Do the women go too? – Yes

How many on an average go from each house? Two from each house? – I think about that.

Or more than that? – I would not like to say. I can say this, that in the village of Ranish this last summer there was only one girl over fifteen left in the township. All the rest were away engaged on the East Coast at gutting.

The population of Ranish is 468? – Yes

How long does a girl remain away from home? – From six to eight weeks, and sometimes more. She comes home and then goes back again to the English fishing. They left for the English fishing about a fortnight ago.

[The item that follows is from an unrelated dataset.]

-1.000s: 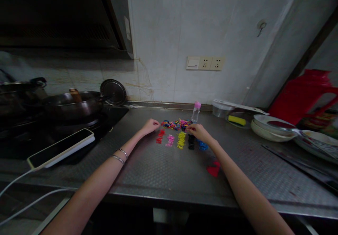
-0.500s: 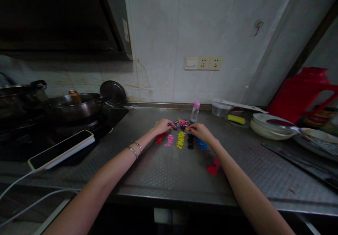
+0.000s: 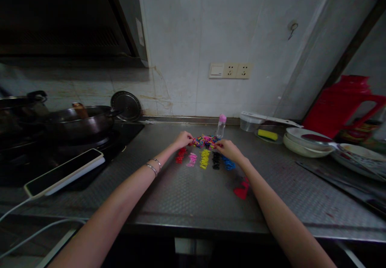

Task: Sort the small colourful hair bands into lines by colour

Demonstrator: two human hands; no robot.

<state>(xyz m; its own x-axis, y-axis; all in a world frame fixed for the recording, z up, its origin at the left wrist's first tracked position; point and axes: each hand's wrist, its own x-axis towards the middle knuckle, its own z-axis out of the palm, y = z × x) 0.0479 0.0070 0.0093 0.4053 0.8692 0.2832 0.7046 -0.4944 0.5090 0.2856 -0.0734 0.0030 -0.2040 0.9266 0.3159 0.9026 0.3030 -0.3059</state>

They will come home about the end of November.

That is about twelve weeks? – They are away for fully that period.

They live at home all the rest of the year? – Yes

Do many of the girls go as domestic servants from your district? – Very few.

I suppose they get better pay as fishcurers? – Yes. They use all their family in the spring-time for peat-cutting and digging the croft.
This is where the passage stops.